**DESCRIPTION OF THE TASK**
Reproduce exactly the lines below, from the first through the one containing "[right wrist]", and nothing more.

SOURCE DATA START

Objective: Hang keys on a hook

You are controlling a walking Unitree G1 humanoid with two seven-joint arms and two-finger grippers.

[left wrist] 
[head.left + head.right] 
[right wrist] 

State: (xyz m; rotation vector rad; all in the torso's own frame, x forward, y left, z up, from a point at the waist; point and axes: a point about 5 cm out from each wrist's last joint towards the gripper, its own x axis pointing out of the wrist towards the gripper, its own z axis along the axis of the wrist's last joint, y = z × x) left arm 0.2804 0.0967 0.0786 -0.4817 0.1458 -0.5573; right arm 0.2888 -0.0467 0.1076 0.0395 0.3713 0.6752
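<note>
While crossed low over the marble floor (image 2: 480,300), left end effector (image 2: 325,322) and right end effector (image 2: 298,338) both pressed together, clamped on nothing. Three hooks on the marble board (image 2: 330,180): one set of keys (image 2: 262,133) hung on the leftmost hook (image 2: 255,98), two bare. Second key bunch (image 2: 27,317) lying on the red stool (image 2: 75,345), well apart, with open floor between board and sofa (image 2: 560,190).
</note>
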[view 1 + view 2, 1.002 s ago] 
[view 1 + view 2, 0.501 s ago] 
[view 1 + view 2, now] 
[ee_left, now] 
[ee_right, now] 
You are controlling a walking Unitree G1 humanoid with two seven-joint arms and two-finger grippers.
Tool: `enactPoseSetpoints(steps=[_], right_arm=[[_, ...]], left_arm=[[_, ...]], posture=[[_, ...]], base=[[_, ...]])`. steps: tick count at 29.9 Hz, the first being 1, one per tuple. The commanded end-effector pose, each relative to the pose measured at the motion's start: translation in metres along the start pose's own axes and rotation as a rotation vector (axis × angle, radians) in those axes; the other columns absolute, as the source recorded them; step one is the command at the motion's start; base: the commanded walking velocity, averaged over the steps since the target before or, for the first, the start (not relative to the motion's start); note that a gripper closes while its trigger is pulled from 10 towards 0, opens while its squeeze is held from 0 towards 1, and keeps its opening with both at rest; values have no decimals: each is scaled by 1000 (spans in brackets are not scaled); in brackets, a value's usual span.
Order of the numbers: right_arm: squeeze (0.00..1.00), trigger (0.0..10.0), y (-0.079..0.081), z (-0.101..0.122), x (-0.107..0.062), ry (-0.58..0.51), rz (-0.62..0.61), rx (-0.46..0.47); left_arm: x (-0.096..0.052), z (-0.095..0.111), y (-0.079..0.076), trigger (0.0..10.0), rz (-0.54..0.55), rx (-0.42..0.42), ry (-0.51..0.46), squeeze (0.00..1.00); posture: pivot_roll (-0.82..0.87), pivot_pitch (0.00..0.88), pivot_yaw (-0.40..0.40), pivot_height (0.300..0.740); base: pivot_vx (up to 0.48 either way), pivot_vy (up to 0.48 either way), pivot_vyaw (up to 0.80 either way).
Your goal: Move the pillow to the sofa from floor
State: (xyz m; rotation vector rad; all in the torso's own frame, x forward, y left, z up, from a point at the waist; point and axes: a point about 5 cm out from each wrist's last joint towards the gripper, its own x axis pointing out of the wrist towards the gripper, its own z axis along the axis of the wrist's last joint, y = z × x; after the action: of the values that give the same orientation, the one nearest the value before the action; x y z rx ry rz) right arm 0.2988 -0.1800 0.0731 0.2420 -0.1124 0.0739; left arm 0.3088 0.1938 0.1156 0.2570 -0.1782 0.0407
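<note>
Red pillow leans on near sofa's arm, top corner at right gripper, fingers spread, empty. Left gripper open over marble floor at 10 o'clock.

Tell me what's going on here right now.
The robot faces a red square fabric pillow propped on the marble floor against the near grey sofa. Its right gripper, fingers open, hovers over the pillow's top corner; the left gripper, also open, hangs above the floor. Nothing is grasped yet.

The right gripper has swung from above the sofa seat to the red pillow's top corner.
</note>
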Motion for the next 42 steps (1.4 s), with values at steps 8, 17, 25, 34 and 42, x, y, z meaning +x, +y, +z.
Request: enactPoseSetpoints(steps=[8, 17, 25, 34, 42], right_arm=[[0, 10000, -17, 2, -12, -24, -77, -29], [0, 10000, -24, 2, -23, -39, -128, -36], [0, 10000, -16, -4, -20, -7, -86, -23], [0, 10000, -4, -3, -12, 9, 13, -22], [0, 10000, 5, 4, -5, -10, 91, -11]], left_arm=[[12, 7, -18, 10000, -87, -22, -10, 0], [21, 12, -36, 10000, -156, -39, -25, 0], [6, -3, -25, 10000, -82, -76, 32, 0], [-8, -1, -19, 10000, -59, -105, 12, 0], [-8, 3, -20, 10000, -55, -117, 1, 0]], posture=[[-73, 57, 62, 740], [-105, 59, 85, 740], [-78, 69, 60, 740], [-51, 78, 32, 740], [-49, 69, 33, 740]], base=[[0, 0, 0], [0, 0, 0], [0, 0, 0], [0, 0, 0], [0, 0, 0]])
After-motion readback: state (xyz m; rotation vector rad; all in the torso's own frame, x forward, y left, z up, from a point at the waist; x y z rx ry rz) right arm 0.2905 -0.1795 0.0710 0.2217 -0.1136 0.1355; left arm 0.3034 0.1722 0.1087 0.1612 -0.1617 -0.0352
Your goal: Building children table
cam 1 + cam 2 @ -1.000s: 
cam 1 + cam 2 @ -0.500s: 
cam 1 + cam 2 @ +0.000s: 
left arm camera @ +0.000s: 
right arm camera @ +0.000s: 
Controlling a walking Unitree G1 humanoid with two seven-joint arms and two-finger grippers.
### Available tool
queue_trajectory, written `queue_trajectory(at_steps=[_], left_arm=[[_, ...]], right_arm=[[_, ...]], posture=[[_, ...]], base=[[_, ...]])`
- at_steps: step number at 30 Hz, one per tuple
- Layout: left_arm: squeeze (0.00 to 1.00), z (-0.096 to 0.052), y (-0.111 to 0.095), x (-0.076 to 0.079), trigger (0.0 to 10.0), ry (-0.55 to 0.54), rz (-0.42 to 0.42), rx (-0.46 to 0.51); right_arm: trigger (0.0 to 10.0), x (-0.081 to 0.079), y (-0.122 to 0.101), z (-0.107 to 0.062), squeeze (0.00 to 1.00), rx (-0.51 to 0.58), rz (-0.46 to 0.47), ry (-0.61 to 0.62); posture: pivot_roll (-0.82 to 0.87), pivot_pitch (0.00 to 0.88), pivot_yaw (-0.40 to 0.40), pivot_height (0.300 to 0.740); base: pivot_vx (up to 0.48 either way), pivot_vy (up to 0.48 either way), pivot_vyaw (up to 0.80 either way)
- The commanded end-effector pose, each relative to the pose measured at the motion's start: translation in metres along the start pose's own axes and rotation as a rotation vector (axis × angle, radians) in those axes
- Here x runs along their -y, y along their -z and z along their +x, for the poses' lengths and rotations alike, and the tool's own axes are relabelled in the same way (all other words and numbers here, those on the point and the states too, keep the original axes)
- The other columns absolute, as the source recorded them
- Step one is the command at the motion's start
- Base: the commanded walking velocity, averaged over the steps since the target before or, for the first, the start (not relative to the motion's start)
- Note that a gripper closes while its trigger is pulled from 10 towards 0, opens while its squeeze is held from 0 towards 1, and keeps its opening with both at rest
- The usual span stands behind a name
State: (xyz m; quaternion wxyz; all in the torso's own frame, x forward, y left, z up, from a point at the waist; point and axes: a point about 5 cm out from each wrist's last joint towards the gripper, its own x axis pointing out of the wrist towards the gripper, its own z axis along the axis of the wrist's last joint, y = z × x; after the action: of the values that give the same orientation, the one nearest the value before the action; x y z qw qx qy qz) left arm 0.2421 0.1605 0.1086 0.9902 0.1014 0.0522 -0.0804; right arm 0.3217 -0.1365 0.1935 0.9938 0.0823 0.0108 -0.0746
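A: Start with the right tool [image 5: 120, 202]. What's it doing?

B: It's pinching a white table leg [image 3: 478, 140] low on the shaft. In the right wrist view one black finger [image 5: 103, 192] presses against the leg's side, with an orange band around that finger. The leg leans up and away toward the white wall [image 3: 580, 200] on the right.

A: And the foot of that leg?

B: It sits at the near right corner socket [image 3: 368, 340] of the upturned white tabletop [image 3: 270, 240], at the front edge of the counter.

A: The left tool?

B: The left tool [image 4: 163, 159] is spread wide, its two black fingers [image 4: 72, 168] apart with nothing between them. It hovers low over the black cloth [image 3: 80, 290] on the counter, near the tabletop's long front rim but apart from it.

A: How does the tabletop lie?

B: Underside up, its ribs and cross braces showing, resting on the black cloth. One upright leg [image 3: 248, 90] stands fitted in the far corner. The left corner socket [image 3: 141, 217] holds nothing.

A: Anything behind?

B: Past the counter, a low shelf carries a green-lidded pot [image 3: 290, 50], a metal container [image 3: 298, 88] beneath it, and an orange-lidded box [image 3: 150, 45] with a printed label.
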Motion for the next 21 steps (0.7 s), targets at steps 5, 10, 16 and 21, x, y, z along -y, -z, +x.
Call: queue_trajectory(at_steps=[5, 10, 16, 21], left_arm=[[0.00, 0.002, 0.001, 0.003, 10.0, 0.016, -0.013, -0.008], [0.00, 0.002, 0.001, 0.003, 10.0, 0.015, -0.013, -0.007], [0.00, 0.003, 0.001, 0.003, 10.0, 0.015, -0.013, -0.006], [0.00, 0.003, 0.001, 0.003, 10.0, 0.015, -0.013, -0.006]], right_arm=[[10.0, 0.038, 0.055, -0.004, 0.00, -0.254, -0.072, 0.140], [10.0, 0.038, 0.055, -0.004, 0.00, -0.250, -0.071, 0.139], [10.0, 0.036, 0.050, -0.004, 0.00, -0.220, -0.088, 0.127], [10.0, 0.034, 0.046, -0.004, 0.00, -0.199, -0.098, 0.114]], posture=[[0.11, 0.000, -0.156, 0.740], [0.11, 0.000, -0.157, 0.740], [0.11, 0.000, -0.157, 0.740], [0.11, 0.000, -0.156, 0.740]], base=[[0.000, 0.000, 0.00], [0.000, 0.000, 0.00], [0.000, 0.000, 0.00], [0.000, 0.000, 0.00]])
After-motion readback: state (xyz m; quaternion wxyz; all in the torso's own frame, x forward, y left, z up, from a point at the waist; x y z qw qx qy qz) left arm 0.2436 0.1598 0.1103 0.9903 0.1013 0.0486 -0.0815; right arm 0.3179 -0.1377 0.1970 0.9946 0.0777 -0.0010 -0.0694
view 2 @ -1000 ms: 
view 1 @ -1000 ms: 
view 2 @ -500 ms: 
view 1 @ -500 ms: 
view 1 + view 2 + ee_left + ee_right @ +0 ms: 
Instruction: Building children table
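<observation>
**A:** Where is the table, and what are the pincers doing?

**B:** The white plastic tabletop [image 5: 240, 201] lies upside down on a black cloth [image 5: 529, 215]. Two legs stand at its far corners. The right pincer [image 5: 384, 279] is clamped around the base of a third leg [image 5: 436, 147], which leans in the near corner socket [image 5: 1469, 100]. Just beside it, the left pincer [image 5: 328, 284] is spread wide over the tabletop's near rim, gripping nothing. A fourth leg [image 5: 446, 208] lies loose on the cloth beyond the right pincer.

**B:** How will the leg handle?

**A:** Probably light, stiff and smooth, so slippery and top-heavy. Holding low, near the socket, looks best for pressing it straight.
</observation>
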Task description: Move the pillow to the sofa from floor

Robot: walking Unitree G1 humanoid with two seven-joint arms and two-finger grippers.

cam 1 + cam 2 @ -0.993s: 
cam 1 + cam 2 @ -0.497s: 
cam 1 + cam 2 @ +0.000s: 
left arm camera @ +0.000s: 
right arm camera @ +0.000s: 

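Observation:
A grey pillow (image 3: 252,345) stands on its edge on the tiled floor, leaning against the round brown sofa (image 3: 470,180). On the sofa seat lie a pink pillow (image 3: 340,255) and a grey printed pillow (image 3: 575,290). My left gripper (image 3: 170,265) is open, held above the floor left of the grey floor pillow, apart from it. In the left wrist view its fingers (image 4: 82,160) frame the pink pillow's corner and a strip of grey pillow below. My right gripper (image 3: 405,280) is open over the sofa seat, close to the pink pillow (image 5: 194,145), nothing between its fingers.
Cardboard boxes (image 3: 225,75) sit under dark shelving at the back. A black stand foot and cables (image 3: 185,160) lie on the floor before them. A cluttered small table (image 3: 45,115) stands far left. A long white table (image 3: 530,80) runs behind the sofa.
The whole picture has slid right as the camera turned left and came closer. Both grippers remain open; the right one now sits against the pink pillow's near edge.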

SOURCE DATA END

**TASK RESPONSE**
Objective: Hang keys on a hook

You are controlling a walking Unitree G1 humanoid with two seven-joint arms and two-finger grippers.

[left wrist] 
[head.left + head.right] 
[right wrist] 

Output is complete for this exercise.